I work on Trainium (SoC design and firmware), the main thing you would lack is the Nitro management plane. The instance is not responsible for managing the Trainium chip at all. Additionally, the platform is most desirable when it's connected via side links to other Trainium chips (the 32xlarge instance type). Even more out of band management.
Of course this could all be redesigned to be a desktop PCIe card, but the design assumption that it lives in AWS is literally baked into the silicon.
Never mind the power and cooling requirements. You probably wouldn't appreciate it being next to you while you work.
Have you done any show & tells for the hardware? I miss working in Blackfoot and going to those, back when all of AWS was there. Always fun looking at S3 and EBS chassis!
We do "Annapurna ED" video series where we talk about various things Annapurna is doing internally (very interesting to see what Graviton is up to) but I don't think these get shared to the broader company.
No physical requirements are shared to my knowledge. You can glean some info about Trainium (1st gen)'s architecture from the Neuron docs [1], but even then AWS doesn't do nearly as deep dives/whitepapers as Nvidia does for each GPU architecture generation. The architecture is much more specialized for machine learning than a GPU's is (although recent generations like Hopper are adding more and more ML-specific features). If you think about a plain old feed-forward neural network, you do three broad classes of operations: matmul, activation, and reductions. Each Neuron core has a dedicated engine for each of those steps (Tensor Engine, Scalar Engine, and Vector Engine).
This is the tip of the iceberg and all the other zoo of Pytorch primitives also need to be implemented, again on the same hardware, but you get the idea. Never mind the complexity of data movement.

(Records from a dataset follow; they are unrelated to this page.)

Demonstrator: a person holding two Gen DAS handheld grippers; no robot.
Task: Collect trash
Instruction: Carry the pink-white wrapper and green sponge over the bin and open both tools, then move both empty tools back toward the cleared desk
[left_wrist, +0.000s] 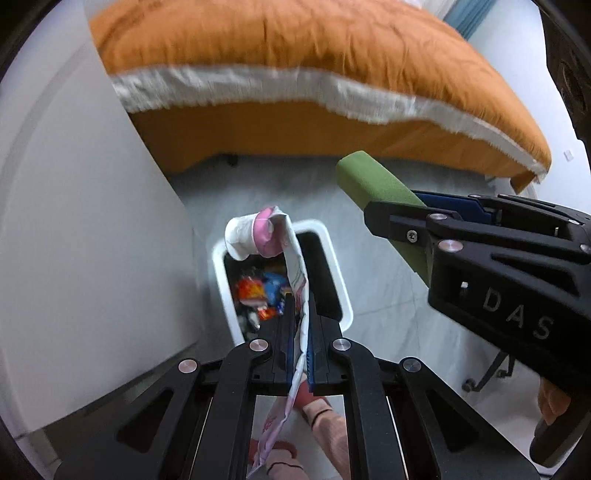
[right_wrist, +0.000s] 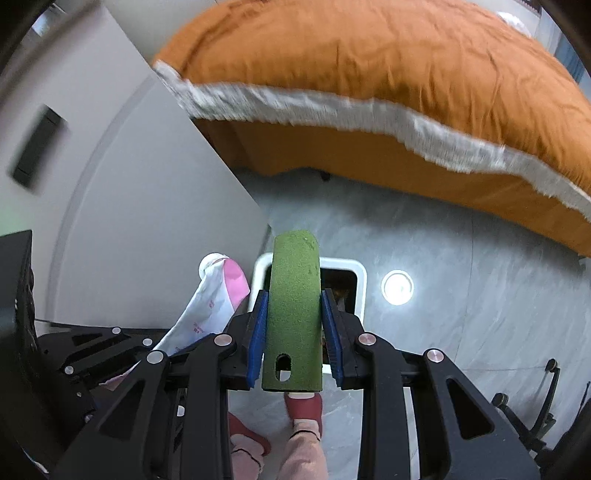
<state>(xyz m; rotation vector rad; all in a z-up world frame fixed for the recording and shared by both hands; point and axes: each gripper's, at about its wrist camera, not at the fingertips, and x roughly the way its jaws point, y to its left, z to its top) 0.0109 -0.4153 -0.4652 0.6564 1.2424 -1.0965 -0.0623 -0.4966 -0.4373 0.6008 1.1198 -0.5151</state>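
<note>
The left tongs (left_wrist: 301, 306) are clamped on a limp pink-and-white wrapper (left_wrist: 266, 240), light, crinkly and prone to flutter; the grip sits mid-length. The right tongs (right_wrist: 293, 321) pinch a stiff green card sleeve (right_wrist: 293, 306) by its flat sides, firmly. Just below both tips stands the white bin (left_wrist: 341, 291), partly filled.

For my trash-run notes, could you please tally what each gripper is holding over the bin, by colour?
Pink-and-white wrapper, in left gripper: 1
Green foam piece, in right gripper: 1
Total: 2, both above the white bin.
</note>
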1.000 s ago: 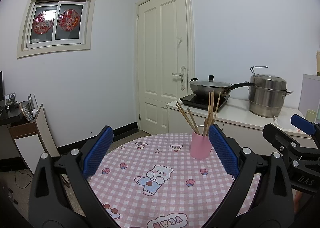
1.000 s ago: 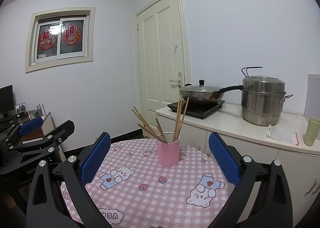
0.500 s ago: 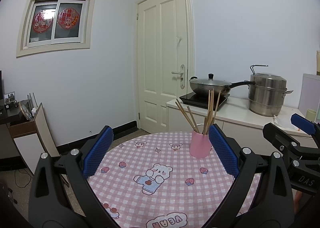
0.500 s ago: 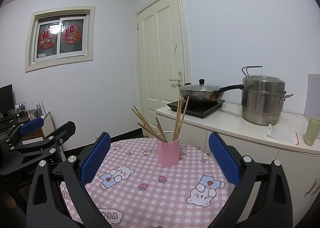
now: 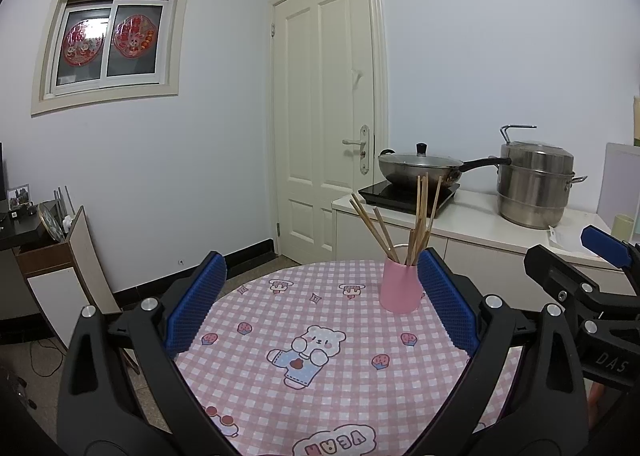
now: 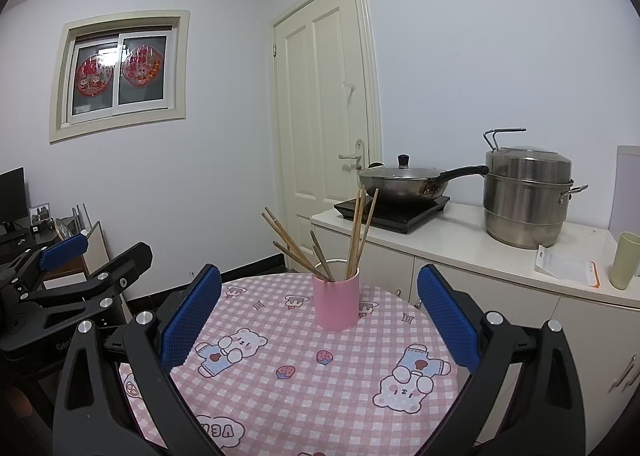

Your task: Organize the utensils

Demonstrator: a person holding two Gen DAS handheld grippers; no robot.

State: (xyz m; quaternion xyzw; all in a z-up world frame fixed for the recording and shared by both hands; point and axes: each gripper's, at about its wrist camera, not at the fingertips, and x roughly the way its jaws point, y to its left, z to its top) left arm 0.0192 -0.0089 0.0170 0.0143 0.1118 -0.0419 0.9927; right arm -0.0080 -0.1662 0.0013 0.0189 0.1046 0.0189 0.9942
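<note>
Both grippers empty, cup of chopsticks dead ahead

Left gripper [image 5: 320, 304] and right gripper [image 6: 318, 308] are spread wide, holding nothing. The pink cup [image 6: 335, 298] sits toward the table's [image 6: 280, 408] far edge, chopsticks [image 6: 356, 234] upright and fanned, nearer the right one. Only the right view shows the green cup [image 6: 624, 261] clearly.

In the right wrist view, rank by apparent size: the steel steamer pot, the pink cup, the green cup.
1. steel steamer pot
2. pink cup, though it sits nearer the camera
3. green cup, partly cut off at the frame edge
</note>
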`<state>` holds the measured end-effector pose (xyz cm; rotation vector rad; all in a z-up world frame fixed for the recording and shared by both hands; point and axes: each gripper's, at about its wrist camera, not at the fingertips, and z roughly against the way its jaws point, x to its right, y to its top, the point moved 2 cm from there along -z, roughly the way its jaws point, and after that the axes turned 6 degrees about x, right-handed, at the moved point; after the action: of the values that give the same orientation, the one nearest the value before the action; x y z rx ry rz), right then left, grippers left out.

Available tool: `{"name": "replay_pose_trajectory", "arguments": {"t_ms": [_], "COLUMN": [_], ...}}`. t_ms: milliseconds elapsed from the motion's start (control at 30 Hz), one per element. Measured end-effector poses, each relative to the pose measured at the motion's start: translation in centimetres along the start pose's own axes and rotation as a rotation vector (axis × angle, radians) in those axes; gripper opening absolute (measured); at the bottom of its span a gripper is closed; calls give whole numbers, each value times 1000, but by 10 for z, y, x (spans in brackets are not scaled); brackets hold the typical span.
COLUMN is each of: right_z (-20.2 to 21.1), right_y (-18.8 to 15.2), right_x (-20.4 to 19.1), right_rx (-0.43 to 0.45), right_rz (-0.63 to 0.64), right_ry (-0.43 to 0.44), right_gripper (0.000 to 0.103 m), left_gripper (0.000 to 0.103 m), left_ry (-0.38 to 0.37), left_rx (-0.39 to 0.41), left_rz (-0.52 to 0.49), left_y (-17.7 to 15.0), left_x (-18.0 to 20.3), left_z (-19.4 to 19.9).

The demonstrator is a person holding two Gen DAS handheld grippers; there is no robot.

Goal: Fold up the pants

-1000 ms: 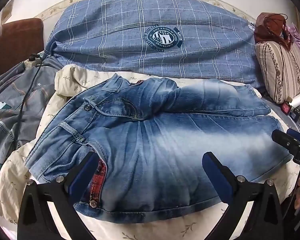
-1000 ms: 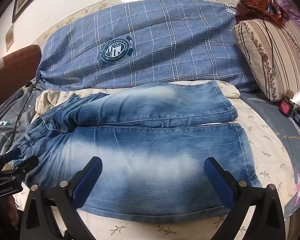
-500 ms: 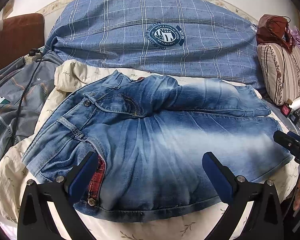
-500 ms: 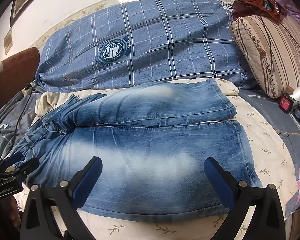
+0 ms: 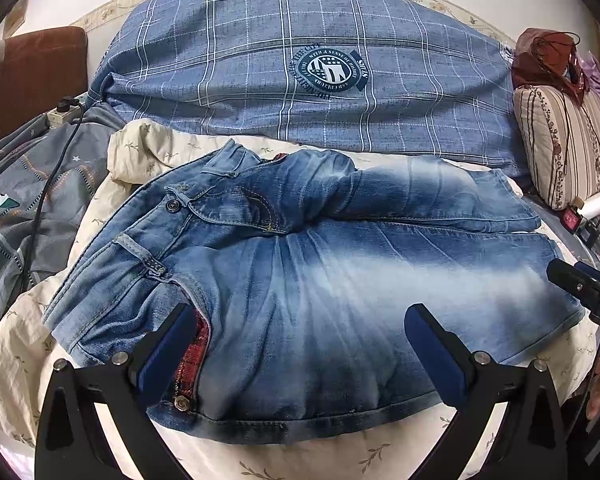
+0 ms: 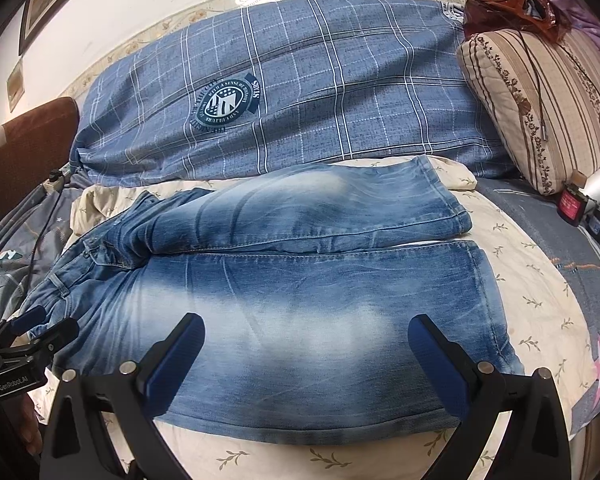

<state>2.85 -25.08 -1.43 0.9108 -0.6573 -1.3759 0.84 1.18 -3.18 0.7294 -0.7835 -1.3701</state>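
Your left gripper (image 5: 296, 352) has eased slightly nearer the waistband over the last second, and your right gripper (image 6: 306, 360) has barely shifted. Both are spread wide and grasp nothing. The jeans (image 6: 300, 280) lie as they lay before, so no fold has begun.

They are spread on the cream sheet (image 6: 540, 280), waist to the left and hems to the right. The near leg lies flat under both grippers. The far leg (image 6: 320, 208) lies beside it, its inner edge slightly overlapping the near one. The waistband (image 5: 140, 256) is rumpled, with the fly flap turned back to show a red lining (image 5: 192, 356) just beside your left gripper's left finger.

The drift reads as you lining up for a first pinch: left at the waist's near edge, right towards the near hem (image 6: 496, 320). From here a lengthwise fold looks like the likely opener, carrying the near leg over the far one.

Denim is heavy and stiff, so take a deep bite. Flatten the bunched waistband first, or the crease may set crooked. The blue quilt (image 6: 300, 80) beyond the far leg leaves little room to overshoot.
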Motion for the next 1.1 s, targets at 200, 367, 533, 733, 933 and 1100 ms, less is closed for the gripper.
{"name": "replay_pose_trajectory", "arguments": {"t_ms": [200, 367, 533, 733, 933, 1100], "right_z": [1, 1, 1, 2, 2, 2], "right_y": [0, 0, 0, 1, 1, 1], "right_x": [1, 1, 1, 2, 2, 2], "right_rx": [-1, -1, -1, 0, 1, 1], "right_rz": [-3, -4, -7, -9, -10, -9], "right_ry": [0, 1, 2, 5, 3, 3], "right_gripper": [103, 103, 103, 103, 103, 103], "left_gripper": [103, 103, 103, 103, 103, 103], "left_ry": [0, 1, -1, -2, -3, -4], "left_rx": [-2, -3, -5, -9, -9, -9], "left_rz": [0, 3, 8, 12, 13, 16], "left_y": [0, 0, -1, -1, -1, -1], "left_x": [0, 0, -1, -3, -3, -4], "left_z": [0, 0, 1, 0, 0, 1]}}
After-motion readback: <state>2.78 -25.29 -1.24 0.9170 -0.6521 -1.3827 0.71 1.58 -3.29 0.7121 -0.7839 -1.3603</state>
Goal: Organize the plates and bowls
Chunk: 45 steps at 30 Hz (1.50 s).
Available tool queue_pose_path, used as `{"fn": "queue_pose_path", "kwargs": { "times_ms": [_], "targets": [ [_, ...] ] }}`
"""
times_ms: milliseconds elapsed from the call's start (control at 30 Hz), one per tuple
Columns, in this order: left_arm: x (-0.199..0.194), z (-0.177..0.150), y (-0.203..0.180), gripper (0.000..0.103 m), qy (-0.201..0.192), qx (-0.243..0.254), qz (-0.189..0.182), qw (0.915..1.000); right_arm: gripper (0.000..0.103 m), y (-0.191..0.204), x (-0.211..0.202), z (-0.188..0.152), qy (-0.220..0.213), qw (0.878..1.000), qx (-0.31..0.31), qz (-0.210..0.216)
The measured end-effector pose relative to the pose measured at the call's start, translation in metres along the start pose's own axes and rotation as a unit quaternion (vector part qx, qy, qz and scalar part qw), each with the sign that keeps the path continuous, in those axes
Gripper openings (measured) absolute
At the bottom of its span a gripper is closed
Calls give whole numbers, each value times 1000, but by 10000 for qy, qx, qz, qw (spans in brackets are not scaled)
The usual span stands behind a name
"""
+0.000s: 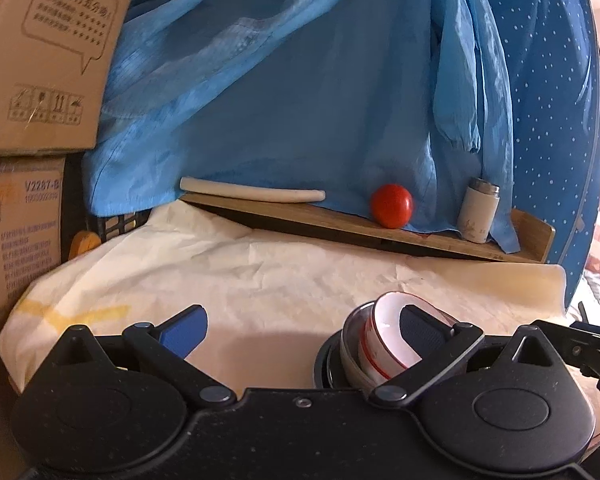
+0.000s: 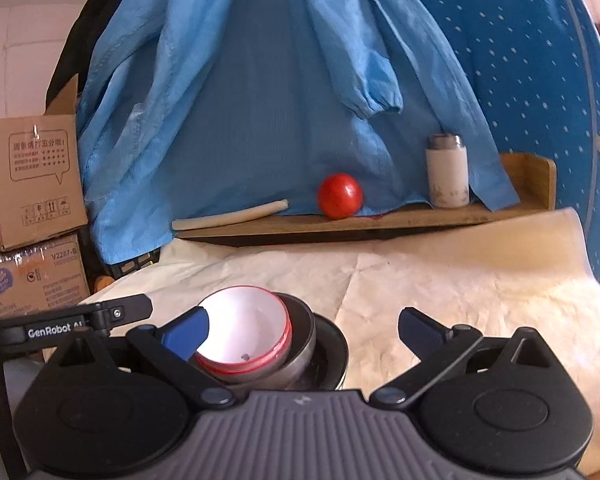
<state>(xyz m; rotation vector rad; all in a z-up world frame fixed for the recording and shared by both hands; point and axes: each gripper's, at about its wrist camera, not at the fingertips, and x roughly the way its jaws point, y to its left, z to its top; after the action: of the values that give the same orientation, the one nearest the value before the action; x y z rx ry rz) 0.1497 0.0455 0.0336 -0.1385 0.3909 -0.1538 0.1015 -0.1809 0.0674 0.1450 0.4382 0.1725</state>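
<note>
Crockery for the task sits nested near the front edge of the table: a white bowl (image 2: 246, 328) with a red rim band rests inside a metal bowl (image 2: 300, 340), which in turn rests on a dark plate (image 2: 332, 344). In the left wrist view the same stack appears at lower right, tilted by the lens, with the white bowl (image 1: 388, 336), the metal bowl (image 1: 350, 344) and the dark plate (image 1: 320, 364) partly hidden behind the right-hand finger. Left gripper (image 1: 304, 328): jaws spread wide, nothing between them; its right-hand finger overlaps the white bowl in the frame, and contact cannot be determined. Right gripper (image 2: 304, 330): jaws spread wide, nothing clamped; its blue left-hand finger lies across the near rim of the white bowl, contact likewise undetermined. The table is covered by creased cream paper (image 2: 440, 280). At the rear, a low wooden shelf (image 2: 400, 216) carries a flat white plate (image 2: 228, 216) at its left end, a red ball-shaped object (image 2: 340, 196) near the middle and a white flask (image 2: 447, 172) with a metal cap toward the right. Blue fabric (image 2: 260, 100) hangs behind the shelf, its hem draped onto the shelf. Cardboard boxes (image 2: 32, 184) are stacked at the left.
</note>
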Motion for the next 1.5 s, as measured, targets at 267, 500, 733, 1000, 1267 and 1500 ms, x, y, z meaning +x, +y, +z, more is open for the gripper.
{"fn": "queue_pose_path", "kwargs": {
  "times_ms": [267, 500, 733, 1000, 1267, 1500],
  "targets": [
    [-13, -21, 1, 102, -168, -58, 128, 9998, 103, -4, -18, -22, -447, 9988, 136, -134],
    [-26, -42, 2, 102, -253, 7, 384, 9989, 103, -1, -29, -41, -639, 9977, 74, -228],
    [-40, -61, 5, 102, -350, -65, 654, 9972, 103, 2, -37, -61, -682, 9972, 38, -320],
    [-51, -80, -10, 102, -398, 175, 381, 9983, 103, 0, -43, -80, -903, 9954, 22, -334],
    [-58, -91, -15, 102, -377, 206, 313, 9986, 103, -1, -48, -91, -904, 9937, -140, -645],
    [-59, -94, -13, 102, -377, 147, 344, 9986, 103, -3, -50, -96, -839, 9936, -151, -738]
  ]
}}
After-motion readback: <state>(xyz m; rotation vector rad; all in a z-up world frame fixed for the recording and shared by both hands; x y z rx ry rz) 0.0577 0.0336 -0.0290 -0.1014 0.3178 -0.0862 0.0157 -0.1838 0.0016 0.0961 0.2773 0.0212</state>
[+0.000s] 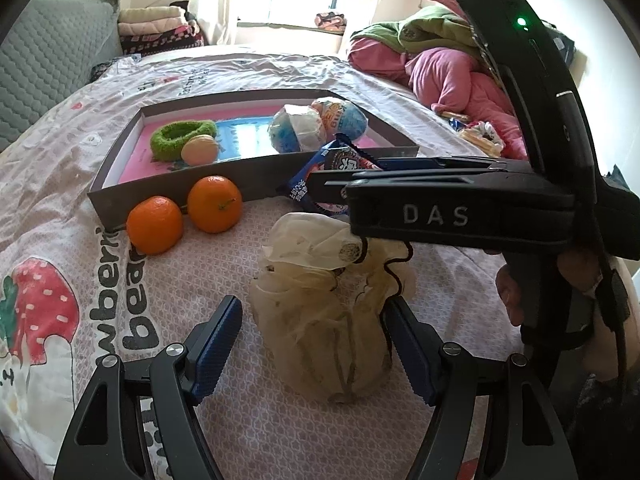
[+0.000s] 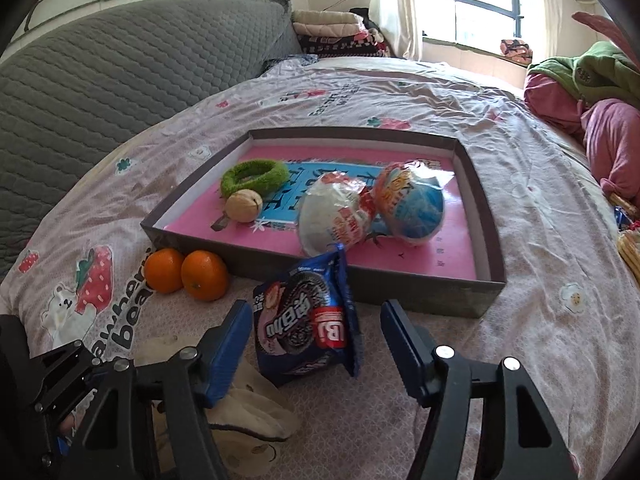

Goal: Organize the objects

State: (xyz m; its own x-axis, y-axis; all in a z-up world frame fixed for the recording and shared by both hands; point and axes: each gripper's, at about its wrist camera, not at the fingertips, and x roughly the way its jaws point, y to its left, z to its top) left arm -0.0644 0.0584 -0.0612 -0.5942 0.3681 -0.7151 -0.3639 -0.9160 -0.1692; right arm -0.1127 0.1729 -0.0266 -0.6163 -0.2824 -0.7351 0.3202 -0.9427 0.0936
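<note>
Cookie pack stands upright between right claw pads, leaning on tray front wall; claw gapes, nothing gripped. Left claw, also agape and empty, straddles pouch farther from tray.

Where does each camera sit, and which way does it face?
Left wrist: on the left gripper, angled down at a cream plush pouch on the bed; the right gripper and a hand show.
Right wrist: on the right gripper, facing a blue cookie packet.
Shared: two oranges, grey cardboard tray.
</note>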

The other Neuron core engine is the piece I work a lot with, the general-purpose SIMD engine. This is a bank of 8x 512-bit-wide SIMD processor cores and there is a general-purpose C++ compiler for it. This engine is proving to be even more flexible than you might imagine.
It’s a Neoverse N1 architecture, whereas the new Gravitron is Neoverse N2.
It is an E-ATX form factor, and I can’t tell whether the price makes it a good value for someone who simply wants a powerful desktop rather than ARM-specific testing and validation.
Just grab a beefy x86 CPU (e.g. one based on AMD zen4) and put it in SMT=1, and you'll probably have a much better experience. A lot of windows/Linux software is already optimized for x86, and you'll get good performance uplift per logical thread from SMT=1.
If you're referring to the SMT=1 part it means not more than 1 hardware threads will be assigned to a hardware core at a time, not that the processes are single thread.
If you're referring to the general performance of single thread apps between the two yes.